On 09/19/2013 08:46 AM, hru...@gmail.com wrote:
From time to time I think I should follow Kenneth Westerbacks
recomendation
and go to a math-for-idiots list, for example to Usenet Group
"sci.math",
and then make a link to this thread in gmane: they will sure admire
Marc
Espies wisdom and his efforts teaching idiots like me.
That seems like a useful exercise for you to do. Like Marc said very
early on, rsync is based in part on Andrew Tridgell's PhD Thesis,
"Efficient Algorithms for Sorting and Synchronization." You can find it
and read it at http://www.samba.org/~tridge/phd_thesis.pdf.
A little more searching might also lead you to
http://www.big.info/2013/04/md5-hash-collision-probability-using.html
which tries to answer your exact question. It also points at
http://en.wikipedia.org/wiki/Birthday_attack where you'll see pretty
much your exact questions answered.
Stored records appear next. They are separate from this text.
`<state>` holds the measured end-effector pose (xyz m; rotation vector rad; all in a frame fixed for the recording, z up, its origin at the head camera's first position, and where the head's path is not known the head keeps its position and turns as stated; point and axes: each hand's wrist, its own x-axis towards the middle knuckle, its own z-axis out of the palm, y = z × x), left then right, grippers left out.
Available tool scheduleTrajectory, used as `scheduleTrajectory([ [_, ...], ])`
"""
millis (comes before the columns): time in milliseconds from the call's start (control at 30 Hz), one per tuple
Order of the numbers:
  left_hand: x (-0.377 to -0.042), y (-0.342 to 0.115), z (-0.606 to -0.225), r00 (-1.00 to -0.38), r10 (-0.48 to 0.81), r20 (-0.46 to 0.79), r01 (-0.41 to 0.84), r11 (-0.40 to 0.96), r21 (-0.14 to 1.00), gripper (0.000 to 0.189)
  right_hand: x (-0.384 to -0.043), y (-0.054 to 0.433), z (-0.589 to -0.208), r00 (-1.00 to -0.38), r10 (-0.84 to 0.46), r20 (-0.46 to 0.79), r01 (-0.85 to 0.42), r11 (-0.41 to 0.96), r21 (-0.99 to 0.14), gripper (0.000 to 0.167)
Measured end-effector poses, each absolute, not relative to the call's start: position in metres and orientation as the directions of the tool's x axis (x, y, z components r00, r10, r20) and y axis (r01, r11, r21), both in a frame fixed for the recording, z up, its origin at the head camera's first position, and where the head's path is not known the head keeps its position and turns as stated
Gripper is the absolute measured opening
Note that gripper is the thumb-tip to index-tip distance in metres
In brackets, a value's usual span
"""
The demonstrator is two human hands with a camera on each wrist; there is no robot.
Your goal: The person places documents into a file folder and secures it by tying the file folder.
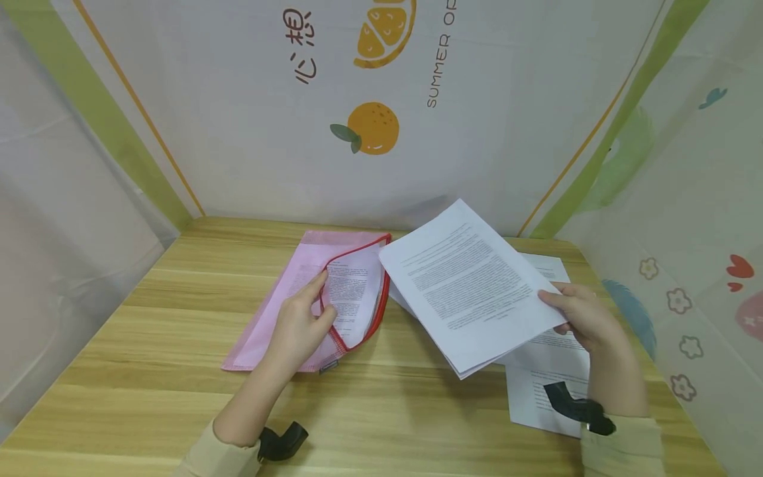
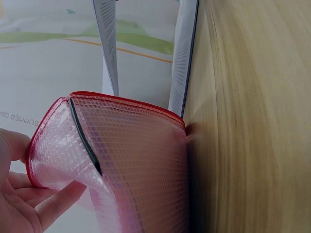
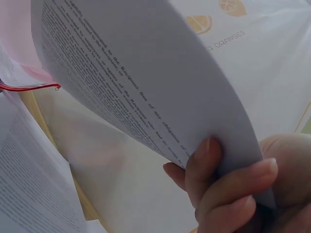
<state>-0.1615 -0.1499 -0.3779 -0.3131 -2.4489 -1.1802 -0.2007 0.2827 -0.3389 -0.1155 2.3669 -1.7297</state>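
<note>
A pink mesh zipper document pouch with red edging lies on the table, its mouth spread toward the right. My left hand pinches the upper layer of that mouth between thumb and fingers; in the left wrist view the lifted mesh wall bows upward. Printed sheets show inside the pouch. My right hand grips a small stack of printed paper by its right corner, thumb on top, fingers underneath. The stack is held tilted above the table, its left corner overlapping the pouch's mouth in the head view.
More printed sheets lie on the wood-grain table beneath and beside the right hand. A white curtain with orange prints stands behind the table, and others hang at both sides. Black straps sit at both wrists.
</note>
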Motion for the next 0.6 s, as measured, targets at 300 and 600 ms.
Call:
scheduleTrajectory([
  [300,-0.161,-0.149,-0.378,-0.892,0.03,0.451,0.37,0.619,0.693,0.059,-0.202,0.27,-0.341,-0.974,-0.191,-0.122,0.058,0.309,-0.949,0.046],
  [600,-0.161,-0.149,-0.379,-0.903,0.036,0.428,0.358,0.612,0.705,0.059,-0.203,0.252,-0.345,-0.981,-0.162,-0.11,0.046,0.36,-0.932,0.047],
])
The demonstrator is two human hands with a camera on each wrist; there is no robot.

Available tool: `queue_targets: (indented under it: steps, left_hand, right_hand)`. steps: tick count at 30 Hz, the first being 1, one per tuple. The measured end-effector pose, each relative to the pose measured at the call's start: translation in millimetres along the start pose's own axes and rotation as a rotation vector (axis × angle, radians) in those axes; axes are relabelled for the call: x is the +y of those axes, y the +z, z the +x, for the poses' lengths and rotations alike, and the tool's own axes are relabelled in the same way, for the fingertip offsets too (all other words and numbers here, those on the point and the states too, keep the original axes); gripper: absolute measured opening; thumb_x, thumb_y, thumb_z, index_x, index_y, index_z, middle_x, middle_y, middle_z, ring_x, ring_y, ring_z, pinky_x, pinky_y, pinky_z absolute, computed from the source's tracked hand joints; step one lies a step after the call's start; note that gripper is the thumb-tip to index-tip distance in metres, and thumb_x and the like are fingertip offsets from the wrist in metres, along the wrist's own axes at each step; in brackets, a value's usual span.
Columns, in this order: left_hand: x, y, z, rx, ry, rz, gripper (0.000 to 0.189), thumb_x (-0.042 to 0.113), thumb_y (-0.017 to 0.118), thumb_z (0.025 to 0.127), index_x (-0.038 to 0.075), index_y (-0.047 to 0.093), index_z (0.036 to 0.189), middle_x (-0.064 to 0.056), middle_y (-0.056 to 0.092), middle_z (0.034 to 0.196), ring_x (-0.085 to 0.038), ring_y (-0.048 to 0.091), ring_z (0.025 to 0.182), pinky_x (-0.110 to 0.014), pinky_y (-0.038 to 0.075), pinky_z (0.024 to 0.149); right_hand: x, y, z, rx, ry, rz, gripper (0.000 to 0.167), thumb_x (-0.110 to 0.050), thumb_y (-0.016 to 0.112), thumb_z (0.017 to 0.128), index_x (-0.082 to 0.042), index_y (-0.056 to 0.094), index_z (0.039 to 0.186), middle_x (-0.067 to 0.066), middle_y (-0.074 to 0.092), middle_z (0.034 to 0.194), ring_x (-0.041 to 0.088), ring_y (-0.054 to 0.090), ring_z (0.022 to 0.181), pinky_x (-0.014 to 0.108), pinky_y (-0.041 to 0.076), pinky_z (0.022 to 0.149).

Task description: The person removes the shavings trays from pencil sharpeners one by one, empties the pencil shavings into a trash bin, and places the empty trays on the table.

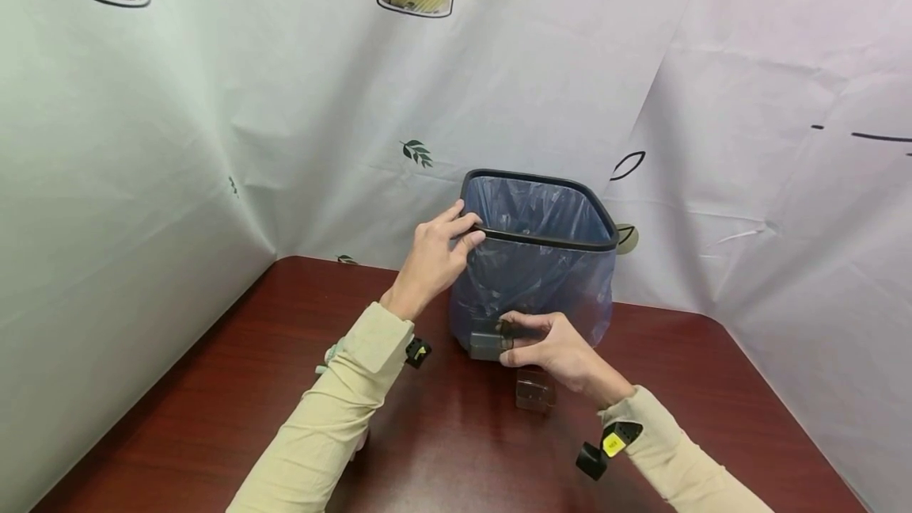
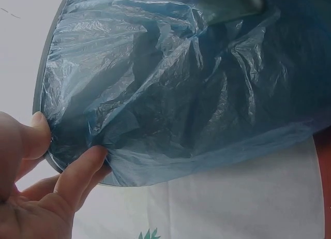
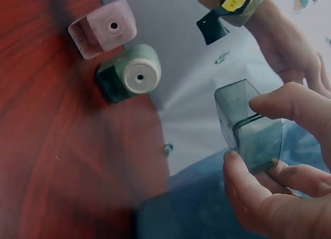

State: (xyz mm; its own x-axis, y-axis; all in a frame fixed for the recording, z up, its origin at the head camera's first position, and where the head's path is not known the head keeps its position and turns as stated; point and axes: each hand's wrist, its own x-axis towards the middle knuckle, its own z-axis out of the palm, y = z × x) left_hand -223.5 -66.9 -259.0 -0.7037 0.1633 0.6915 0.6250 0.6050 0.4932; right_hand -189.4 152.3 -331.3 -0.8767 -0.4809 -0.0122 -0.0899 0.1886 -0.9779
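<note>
My left hand [image 1: 435,256] grips the near left corner of a trash bin [image 1: 545,241], which has a black rim and a bluish plastic bag [image 2: 170,94] lining it. Thumb and fingers pinch rim and bag together in the left wrist view. In front of the bin, low down, my right hand [image 1: 559,348] holds a smoky see-through shavings box [image 3: 256,140] between thumb and fingertips. Just below that hand, another clear box [image 1: 534,391], brownish, rests on the table. A pink pencil sharpener [image 3: 111,29] and a green one [image 3: 137,73] stand behind my left forearm.
The dark red wooden table [image 1: 228,386] meets white printed cloth walls [image 1: 306,101] at the back and sides. The bin stands near the back edge. My left sleeve [image 1: 321,418] hides most of both sharpeners in the head view.
</note>
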Motion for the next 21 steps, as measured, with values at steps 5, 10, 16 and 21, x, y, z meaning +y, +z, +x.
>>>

The probability of a collision of
MD5, a 128-bit hash (used by modern rsync rather than MD4; ignoring the
16-bit rolling signature), for 2 4TB files is about 10^(-12).
That's approximately on par with the likelihood of the hard drive
reading a bit wrong after you're done using rsync (per Christian
Weisberger). However, that's ignoring the rolling signature. In fact,
you need to have both the rolling signature (16 bits) *and* the MD5 hash
match at the same time. The probability of both combined is right about
10^(-15) of a hard drive read error.
That is all of the math. The references and documents are right there.
If you are still worried about it, you are trolling either misc@ or
yourself or both.
--
Matthew Weigel
hacker
unique & idempot . ent